MIN_WORD_FREQUENCY = 50
MAX_SEQUENCE_LENGTH = 256

EMBED_DIMENSION = 300
EMBED_MAX_NORM = 1

In [None]:
result_dir = os.path.join(root_dir, result_dir)
if not os.path.exists(result_dir):
    os.mkdir(result_dir)


In [58]:
# I used this code since I worked in VS code
result_dir = "weights/"
if not os.path.exists(result_dir):
    os.mkdir(result_dir)

## Prepare dataset and vocab

In [8]:
datasets = load_dataset('wikitext', 'wikitext-2-raw-v1')
train_dataset = datasets["train"]
val_dataset = datasets['validation']
test_dataset = datasets['test']
#train_dataset.map(tokenizing_word , batched= True, batch_size = 5000)


In [59]:
# Let's print one example
train_dataset['text'][11]

" Troops are divided into five classes : Scouts , Shocktroopers , Engineers , Lancers and Armored Soldier . Troopers can switch classes by changing their assigned weapon . Changing class does not greatly affect the stats gained while in a previous class . With victory in battle , experience points are awarded to the squad , which are distributed into five different attributes shared by the entire squad , a feature differing from early games ' method of distributing to different unit types . \n"

As you can see, we need to clean up the sentences, lowercase them, tokenize them, and change each word into an index (one-hot vector).

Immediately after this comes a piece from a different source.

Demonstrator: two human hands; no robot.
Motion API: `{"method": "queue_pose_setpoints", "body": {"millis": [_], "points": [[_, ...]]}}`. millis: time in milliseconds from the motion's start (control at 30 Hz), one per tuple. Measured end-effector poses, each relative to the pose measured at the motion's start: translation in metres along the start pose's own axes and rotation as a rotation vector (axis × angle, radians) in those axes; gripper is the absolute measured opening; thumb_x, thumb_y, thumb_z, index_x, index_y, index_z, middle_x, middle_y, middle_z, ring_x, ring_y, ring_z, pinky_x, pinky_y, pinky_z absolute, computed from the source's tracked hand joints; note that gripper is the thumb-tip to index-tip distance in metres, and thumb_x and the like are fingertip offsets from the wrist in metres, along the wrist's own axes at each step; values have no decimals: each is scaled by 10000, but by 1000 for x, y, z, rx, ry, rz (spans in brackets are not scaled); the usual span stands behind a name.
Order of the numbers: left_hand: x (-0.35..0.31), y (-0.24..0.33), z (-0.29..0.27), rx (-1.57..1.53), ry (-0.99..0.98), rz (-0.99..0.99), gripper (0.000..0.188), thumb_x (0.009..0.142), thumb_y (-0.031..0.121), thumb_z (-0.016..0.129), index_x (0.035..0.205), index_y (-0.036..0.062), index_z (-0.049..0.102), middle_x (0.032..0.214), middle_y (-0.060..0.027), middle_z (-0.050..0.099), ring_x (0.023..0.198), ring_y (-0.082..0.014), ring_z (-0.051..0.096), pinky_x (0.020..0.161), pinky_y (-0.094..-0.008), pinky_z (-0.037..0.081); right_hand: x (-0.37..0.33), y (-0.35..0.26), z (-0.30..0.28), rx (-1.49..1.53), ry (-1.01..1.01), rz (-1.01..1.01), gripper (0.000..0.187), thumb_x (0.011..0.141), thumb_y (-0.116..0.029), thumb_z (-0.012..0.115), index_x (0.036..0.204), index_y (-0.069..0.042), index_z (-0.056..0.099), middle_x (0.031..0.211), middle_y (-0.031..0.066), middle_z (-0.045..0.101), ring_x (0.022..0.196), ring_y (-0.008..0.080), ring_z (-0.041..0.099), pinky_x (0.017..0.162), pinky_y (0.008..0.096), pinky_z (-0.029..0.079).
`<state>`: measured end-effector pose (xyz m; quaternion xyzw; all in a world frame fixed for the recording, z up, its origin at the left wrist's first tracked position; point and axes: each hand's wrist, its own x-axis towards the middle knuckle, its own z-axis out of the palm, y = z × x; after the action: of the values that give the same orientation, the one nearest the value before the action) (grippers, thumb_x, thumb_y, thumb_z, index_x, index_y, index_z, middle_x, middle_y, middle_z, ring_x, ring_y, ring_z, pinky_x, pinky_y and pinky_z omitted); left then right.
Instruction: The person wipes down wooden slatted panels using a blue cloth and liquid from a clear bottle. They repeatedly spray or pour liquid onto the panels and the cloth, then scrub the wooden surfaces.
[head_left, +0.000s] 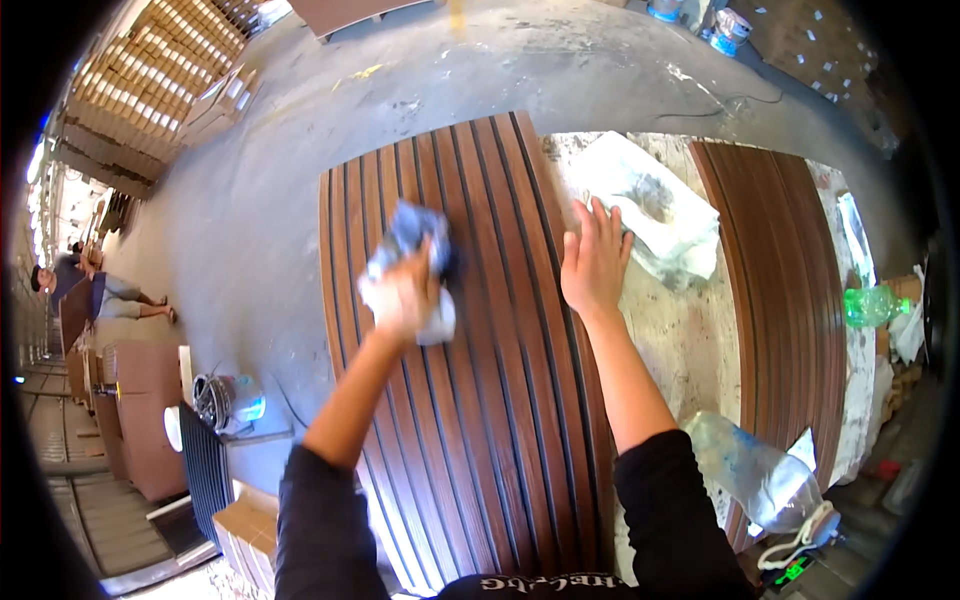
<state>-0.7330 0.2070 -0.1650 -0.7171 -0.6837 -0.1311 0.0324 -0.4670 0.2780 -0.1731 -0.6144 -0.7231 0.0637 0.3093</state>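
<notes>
A brown slatted wood-look panel (510,400) with dark grooves lies lengthwise in front of me on a pale, stained work table (690,340). My left hand (402,295) presses a crumpled blue and white rag (415,230) onto its left half; hand and rag are blurred. Near the panel's right edge, my right hand (597,258) lies flat with fingers spread, holding nothing. Just beyond its fingertips rests a white cloth (650,200) with dark smudges.
A second brown panel (785,300) lies on the table's right side. Beside it are a large clear bottle (755,470) and a green bottle (875,307). On the floor at left stand a bucket (228,402) and stacked boards (150,410). A person (110,290) is farther off.
</notes>
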Motion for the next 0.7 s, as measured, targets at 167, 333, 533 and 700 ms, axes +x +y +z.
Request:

Before going through the whole process, we need to create a vocab set using the training dataset.

In [60]:
# references : https://pytorch.org/text/stable/vocab.html#build-vocab-from-iterator

tokenizer = get_tokenizer("basic_english", language="en")

# TODO 1): make vocabulary
# Hint) use function: build_vocab_from_iterator, use train_dataset set special tokens.. etc
def build_vocab(data_iter, tokenizer):    
    vocab = build_vocab_from_iterator(map(tokenizer, data_iter), specials=["<unk>"], min_freq=MIN_WORD_FREQUENCY)
    vocab.set_default_index(vocab["<unk>"])
    return vocab

vocab = build_vocab(train_dataset['text'], tokenizer)

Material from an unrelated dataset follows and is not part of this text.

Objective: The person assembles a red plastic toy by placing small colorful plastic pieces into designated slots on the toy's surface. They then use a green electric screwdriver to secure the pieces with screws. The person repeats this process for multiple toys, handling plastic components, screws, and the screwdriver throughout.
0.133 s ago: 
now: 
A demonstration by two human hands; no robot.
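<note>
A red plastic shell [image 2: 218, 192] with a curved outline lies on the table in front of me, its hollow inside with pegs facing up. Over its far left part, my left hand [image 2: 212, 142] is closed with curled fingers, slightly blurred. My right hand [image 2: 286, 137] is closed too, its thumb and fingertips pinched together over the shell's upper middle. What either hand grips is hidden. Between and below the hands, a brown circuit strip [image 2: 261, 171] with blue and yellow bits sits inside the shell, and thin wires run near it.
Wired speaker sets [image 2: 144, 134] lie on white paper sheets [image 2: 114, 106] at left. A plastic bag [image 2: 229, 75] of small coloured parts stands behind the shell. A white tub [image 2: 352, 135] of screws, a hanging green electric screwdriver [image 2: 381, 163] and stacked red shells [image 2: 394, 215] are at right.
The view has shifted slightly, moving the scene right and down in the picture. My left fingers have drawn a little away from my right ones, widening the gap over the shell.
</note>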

We need a collate function to make dataset into CBOW trainning format. The collate function should iterate over (sliding) batch data and make train/test dataset.And each component of data should be composed of CBOW_N_WORD words in each left and right side as input and target output as word in center.  
Make the collate function return CBOW dataset in tensor type.

In [61]:
# Here is a lambda function to tokenize sentence and change words to vocab indexes.
text_pipeline = lambda x: vocab(tokenizer(x))

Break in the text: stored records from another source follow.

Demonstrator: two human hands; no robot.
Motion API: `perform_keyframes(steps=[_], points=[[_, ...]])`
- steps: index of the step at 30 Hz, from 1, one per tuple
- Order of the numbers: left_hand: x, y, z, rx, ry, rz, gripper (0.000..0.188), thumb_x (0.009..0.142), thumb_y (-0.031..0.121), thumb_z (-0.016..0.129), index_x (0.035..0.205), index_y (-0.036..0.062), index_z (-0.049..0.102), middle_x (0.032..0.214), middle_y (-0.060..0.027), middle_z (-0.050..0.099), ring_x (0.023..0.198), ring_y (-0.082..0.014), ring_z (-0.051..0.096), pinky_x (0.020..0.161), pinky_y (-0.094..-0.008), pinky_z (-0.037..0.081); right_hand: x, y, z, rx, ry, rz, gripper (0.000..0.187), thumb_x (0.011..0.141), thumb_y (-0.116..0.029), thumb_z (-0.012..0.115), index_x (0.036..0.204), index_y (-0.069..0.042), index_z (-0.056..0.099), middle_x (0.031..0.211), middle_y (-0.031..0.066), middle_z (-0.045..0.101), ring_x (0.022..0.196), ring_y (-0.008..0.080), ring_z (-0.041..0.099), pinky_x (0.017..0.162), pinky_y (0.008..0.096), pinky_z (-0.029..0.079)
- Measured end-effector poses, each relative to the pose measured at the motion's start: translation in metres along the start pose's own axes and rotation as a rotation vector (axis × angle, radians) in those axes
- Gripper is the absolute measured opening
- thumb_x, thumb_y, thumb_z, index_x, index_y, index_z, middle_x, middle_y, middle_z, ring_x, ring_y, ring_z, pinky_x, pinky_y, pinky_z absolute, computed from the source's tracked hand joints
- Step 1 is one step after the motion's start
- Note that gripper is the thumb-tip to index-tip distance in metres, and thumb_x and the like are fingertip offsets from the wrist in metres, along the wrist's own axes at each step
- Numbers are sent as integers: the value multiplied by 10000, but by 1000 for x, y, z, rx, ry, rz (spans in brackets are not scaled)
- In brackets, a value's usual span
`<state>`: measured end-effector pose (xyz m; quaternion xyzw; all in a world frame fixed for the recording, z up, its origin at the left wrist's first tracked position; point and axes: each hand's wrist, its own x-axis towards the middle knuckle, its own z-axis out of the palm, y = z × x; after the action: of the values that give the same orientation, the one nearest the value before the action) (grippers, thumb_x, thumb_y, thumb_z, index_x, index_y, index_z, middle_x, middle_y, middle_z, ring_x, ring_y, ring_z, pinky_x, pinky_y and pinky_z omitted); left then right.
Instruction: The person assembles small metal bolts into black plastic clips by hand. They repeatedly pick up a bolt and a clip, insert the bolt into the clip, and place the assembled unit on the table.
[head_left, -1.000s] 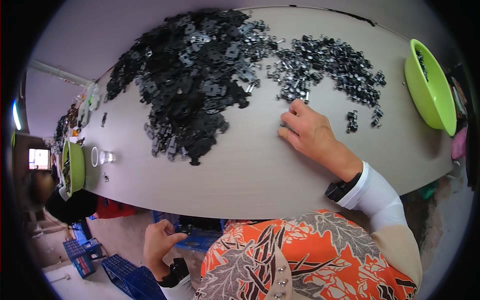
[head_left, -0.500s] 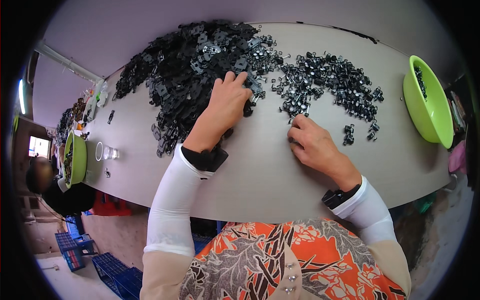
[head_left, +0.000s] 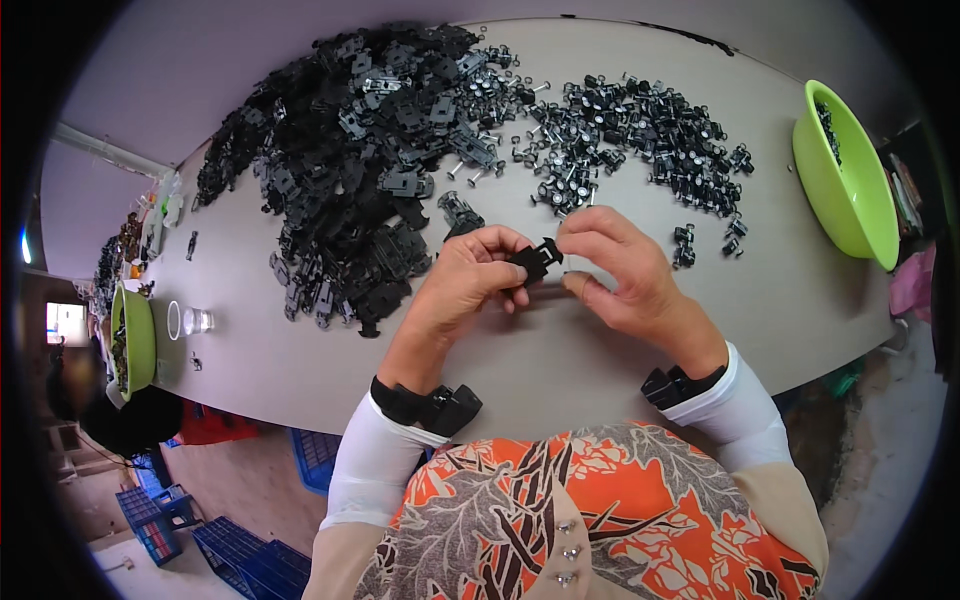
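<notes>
My left hand pinches a flat black plastic clip plate between thumb and fingers, above the near middle of the table. My right hand is close on the plate's right side, its fingers curled toward the thumb. Whatever small piece it may hold is hard to make out. Beyond the left hand spreads a large heap of black plastic plates, and one loose plate lies just past its knuckles. Small metal pins with black wheels lie in a pile past my right hand.
A green basin with small parts inside stands at the right. Another green basin is at the far left, near a person in dark clothing. A clear plastic cup lies on the table. Blue crates stand on the floor.
My left hand has come back from the heap toward me with a black clip plate in it. My right hand has drawn closer to the left, beside the plate. The view has shifted slightly.
</notes>
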<state>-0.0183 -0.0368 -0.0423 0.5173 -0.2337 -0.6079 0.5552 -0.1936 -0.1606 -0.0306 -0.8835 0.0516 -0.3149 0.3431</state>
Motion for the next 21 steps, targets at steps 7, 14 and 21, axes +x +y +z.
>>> perform_keyframes(steps=[7, 14, 21], points=[[-1, -9, 1, -150, -91, -36, 219, 787, 27, 664, 995, 36, 597, 815, -22, 626, 603, -90, 592, 507, -189, 450, -3, -2, 5, -11, 22, -49, 419, 637, 73, 669, 1034, -42, 599, 983, 100, 584, 895, 289, 588, 726, 359, 500], [-3, -10, 4, -238, -162, -150, 210, 809, 97, 699, 990, 39, 609, 830, 2, 620, 625, -56, 552, 543, -179, 426, -8, -5, 5, -6, -33, -43, 441, 633, 81, 662, 1053, -28, 586, 984, 113, 586, 888, 303, 588, 717, 359, 502], [-1, -20, 13, -170, -157, -147, 137, 856, 137, 665, 952, 60, 602, 813, 21, 599, 598, -49, 493, 522, -182, 375, -18, -13, 8, 77, -8, 27, 446, 636, 90, 652, 1060, -30, 580, 974, 116, 571, 870, 300, 590, 699, 357, 501]])
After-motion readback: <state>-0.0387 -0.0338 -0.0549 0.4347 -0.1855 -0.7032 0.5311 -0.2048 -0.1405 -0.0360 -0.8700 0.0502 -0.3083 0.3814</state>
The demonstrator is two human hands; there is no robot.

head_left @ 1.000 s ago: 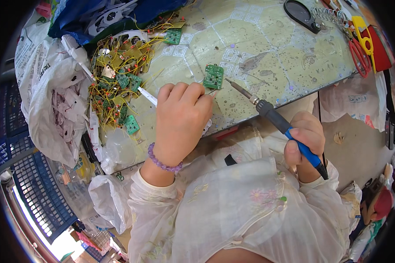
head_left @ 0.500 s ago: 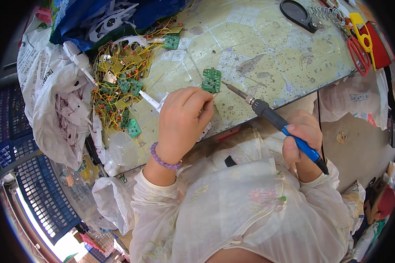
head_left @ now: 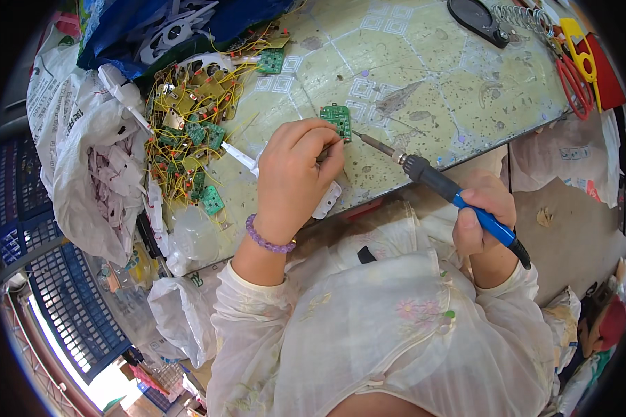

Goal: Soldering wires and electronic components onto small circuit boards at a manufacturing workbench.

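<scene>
My left hand [head_left: 295, 163] is closed, thumb and fingertips pinched together at the lower left edge of a small green circuit board [head_left: 339, 119] on the table. What sits in the pinch is too small or hidden to make out. Under that hand lies a white plastic part [head_left: 241, 157], its arm poking out on the left. My right hand [head_left: 485, 212] grips the blue handle of a soldering iron [head_left: 435, 182]. The iron's tip points left, close beside the board's right edge; I cannot tell whether they touch.
A pile of boards with yellow wires [head_left: 188, 128] lies left, beside a white sack of plastic pieces [head_left: 111, 170]. A blue bag [head_left: 188, 31] stands behind. Far right are a soldering iron stand [head_left: 476, 21], red-handled scissors [head_left: 574, 87] and a yellow tool [head_left: 579, 48].
My left hand has shifted slightly up and right, its fingertips now covering the board's lower left. The board has turned a little. The iron has moved slightly right.
</scene>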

![cbow](https://user-images.githubusercontent.com/74028313/204695601-51d44a38-4bd3-4a69-8891-2854aa57c034.png)

In [62]:
def collate(batch, text_pipeline):

    batch_input, batch_output = [], []

    # TODO 2): make collate function
    for text in batch:
        text_idx = text_pipeline(text)
        if len(text_idx) < CBOW_N_WORDS * 2 + 1:
            continue
        if MAX_SEQUENCE_LENGTH:
            text_idx = text_idx[:MAX_SEQUENCE_LENGTH]
        for idx in range(len(text_idx) - CBOW_N_WORDS * 2):
            ids = text_idx[idx : (idx + CBOW_N_WORDS * 2 + 1)]
            outputs = ids.pop(CBOW_N_WORDS)
            inputs = ids
            batch_input.append(inputs)
            batch_output.append(outputs)

    batch_input = torch.tensor(batch_input, dtype=torch.long)
    batch_output = torch.tensor(batch_output, dtype=torch.long)
    return batch_input, batch_output

In [63]:
train_dataloader = DataLoader(
    train_dataset['text'],
    batch_size=train_batch_size,
    shuffle=shuffle,
    collate_fn=partial(collate, text_pipeline=text_pipeline),
)

val_dataloader = DataLoader(
    val_dataset['text'],
    batch_size=val_batch_size,
    shuffle=shuffle,
    collate_fn=partial(collate, text_pipeline=text_pipeline),
)

## Make CBOW Model
![image](https://user-images.githubusercontent.com/74028313/204701161-cd9df4bf-78b8-4b4d-b8b7-ed4a3b5c3922.png)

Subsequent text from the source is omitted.